▶ [Exercise data]:
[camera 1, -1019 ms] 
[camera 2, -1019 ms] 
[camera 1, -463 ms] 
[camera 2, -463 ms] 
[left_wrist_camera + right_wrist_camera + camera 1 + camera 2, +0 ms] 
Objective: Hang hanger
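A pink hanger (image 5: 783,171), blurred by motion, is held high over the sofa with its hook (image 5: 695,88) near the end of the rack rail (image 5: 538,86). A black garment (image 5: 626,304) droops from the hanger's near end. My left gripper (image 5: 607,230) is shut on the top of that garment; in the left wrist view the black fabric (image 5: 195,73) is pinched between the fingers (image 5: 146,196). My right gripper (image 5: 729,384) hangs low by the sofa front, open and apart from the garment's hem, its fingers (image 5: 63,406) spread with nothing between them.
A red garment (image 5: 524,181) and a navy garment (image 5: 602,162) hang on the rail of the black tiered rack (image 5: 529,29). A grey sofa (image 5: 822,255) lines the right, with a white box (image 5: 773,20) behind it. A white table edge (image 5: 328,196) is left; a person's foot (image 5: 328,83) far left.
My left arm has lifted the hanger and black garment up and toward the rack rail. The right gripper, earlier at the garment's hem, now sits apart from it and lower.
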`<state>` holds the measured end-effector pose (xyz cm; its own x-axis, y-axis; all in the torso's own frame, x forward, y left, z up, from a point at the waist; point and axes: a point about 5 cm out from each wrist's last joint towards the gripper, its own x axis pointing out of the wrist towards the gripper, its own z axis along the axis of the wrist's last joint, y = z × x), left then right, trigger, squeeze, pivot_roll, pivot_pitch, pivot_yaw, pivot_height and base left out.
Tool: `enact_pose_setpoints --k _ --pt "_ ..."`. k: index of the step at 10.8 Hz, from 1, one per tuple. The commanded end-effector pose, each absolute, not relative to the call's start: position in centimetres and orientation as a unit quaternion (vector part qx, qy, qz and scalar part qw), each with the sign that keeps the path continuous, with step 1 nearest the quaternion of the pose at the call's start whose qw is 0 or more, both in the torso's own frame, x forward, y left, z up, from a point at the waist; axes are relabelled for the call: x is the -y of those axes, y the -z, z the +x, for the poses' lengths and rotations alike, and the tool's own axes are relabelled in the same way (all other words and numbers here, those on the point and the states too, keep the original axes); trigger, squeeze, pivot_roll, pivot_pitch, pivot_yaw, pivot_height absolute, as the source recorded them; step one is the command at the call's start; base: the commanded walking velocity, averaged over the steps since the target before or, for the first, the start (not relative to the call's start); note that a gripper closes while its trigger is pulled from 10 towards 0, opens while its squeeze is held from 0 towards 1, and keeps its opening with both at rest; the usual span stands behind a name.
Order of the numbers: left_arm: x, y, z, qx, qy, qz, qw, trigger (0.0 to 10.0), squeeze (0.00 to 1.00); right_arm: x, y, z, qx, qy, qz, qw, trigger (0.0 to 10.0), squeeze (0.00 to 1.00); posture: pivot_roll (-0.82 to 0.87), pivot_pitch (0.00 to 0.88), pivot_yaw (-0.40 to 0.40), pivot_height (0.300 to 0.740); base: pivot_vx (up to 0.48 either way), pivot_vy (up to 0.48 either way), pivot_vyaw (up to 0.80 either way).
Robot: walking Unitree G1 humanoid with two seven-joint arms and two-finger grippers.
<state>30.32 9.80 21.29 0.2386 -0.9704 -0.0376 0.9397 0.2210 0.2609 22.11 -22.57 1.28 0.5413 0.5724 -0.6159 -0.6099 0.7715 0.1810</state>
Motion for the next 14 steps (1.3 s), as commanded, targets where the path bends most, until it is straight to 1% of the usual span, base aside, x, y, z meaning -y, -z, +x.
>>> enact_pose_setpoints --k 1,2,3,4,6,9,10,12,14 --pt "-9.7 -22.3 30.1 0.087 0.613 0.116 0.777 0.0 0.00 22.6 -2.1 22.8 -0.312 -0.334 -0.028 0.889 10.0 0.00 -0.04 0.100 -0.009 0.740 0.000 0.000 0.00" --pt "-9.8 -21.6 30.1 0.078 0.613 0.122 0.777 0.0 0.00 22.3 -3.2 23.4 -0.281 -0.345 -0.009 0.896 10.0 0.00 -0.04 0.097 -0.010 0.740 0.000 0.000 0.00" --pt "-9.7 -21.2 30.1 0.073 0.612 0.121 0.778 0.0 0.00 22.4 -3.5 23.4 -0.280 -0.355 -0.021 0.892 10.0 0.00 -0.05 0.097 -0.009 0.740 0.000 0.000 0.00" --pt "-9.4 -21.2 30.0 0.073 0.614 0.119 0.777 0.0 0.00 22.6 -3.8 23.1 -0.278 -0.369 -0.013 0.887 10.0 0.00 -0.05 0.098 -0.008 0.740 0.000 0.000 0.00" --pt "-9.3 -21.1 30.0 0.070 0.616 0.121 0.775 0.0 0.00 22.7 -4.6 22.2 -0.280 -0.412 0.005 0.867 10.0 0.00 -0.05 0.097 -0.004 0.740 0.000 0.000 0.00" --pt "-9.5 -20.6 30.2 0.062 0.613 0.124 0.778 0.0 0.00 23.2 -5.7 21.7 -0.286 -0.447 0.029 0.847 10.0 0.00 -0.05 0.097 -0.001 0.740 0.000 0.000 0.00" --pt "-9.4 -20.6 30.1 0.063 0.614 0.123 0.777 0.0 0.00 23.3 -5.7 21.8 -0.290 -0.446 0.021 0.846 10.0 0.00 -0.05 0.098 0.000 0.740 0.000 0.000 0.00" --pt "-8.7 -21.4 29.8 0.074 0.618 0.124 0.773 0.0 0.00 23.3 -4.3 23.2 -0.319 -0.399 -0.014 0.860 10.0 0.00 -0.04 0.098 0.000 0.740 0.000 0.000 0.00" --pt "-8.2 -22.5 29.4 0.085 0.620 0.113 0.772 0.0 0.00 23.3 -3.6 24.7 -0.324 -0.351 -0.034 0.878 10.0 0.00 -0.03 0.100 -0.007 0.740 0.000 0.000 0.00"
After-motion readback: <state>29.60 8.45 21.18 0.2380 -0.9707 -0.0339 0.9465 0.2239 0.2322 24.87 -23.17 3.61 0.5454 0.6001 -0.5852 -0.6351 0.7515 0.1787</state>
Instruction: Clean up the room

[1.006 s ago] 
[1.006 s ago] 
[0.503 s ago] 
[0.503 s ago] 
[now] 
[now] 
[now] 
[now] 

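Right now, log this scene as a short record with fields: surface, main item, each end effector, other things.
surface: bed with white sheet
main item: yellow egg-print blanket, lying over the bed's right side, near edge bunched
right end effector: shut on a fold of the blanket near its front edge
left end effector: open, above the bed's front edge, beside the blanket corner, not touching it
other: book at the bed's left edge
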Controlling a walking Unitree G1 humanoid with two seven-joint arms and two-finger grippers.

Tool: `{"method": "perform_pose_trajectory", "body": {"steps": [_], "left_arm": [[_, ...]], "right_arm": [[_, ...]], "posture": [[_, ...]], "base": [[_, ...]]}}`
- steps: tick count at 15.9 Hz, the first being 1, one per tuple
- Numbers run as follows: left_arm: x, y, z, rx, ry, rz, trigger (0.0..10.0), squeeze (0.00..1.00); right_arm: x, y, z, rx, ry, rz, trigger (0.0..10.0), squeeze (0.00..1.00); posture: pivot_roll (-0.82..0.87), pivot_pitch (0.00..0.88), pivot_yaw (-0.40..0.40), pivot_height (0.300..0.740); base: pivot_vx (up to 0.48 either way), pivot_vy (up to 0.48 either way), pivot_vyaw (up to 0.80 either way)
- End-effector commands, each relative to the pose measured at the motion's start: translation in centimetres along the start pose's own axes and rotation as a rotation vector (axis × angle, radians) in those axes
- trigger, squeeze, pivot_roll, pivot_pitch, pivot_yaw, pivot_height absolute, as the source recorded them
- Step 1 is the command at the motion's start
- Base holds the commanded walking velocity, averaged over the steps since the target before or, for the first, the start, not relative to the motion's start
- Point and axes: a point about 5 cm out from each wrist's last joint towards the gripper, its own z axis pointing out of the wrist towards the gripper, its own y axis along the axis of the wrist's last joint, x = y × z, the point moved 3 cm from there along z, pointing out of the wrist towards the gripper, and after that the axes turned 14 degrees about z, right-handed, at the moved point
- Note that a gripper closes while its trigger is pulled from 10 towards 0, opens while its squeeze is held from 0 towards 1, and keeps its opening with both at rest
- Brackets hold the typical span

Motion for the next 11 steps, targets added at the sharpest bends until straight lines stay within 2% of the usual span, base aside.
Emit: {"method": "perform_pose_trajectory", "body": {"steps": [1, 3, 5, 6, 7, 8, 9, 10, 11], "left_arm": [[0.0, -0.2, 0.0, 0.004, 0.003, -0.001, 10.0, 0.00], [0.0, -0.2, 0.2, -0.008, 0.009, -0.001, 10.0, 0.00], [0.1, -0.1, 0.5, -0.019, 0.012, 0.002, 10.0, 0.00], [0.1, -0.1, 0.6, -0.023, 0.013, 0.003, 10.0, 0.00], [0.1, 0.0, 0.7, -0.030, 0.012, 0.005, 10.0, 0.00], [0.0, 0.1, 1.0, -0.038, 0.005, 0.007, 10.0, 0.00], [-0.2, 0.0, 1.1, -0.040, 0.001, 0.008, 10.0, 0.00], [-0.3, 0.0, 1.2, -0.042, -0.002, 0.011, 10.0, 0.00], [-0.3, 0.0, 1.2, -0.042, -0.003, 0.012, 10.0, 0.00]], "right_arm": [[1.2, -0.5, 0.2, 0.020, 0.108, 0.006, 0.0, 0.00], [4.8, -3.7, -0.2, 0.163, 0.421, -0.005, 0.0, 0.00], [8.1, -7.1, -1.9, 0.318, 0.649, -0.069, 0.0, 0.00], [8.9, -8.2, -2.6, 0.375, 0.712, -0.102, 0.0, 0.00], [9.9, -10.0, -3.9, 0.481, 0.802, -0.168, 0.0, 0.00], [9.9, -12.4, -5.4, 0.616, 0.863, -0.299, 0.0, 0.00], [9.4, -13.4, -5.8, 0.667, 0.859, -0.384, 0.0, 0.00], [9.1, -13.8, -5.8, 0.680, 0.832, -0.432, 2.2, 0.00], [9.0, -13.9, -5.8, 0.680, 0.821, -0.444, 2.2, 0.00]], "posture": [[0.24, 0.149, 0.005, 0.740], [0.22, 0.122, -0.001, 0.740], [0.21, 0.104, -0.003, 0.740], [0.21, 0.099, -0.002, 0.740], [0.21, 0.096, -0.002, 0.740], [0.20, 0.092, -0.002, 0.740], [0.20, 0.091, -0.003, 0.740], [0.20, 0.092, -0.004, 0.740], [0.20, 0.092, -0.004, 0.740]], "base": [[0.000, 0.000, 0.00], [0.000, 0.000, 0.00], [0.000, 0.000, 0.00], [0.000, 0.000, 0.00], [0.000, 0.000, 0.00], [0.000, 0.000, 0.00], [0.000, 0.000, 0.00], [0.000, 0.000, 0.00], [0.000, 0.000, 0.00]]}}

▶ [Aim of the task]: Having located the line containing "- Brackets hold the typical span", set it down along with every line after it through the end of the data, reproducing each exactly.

▶ [Response area]:
- Brackets hold the typical span

Motion for the next 11 steps, targets added at the sharpest bends until straight lines stay within 2% of the usual span, base aside.
Emit: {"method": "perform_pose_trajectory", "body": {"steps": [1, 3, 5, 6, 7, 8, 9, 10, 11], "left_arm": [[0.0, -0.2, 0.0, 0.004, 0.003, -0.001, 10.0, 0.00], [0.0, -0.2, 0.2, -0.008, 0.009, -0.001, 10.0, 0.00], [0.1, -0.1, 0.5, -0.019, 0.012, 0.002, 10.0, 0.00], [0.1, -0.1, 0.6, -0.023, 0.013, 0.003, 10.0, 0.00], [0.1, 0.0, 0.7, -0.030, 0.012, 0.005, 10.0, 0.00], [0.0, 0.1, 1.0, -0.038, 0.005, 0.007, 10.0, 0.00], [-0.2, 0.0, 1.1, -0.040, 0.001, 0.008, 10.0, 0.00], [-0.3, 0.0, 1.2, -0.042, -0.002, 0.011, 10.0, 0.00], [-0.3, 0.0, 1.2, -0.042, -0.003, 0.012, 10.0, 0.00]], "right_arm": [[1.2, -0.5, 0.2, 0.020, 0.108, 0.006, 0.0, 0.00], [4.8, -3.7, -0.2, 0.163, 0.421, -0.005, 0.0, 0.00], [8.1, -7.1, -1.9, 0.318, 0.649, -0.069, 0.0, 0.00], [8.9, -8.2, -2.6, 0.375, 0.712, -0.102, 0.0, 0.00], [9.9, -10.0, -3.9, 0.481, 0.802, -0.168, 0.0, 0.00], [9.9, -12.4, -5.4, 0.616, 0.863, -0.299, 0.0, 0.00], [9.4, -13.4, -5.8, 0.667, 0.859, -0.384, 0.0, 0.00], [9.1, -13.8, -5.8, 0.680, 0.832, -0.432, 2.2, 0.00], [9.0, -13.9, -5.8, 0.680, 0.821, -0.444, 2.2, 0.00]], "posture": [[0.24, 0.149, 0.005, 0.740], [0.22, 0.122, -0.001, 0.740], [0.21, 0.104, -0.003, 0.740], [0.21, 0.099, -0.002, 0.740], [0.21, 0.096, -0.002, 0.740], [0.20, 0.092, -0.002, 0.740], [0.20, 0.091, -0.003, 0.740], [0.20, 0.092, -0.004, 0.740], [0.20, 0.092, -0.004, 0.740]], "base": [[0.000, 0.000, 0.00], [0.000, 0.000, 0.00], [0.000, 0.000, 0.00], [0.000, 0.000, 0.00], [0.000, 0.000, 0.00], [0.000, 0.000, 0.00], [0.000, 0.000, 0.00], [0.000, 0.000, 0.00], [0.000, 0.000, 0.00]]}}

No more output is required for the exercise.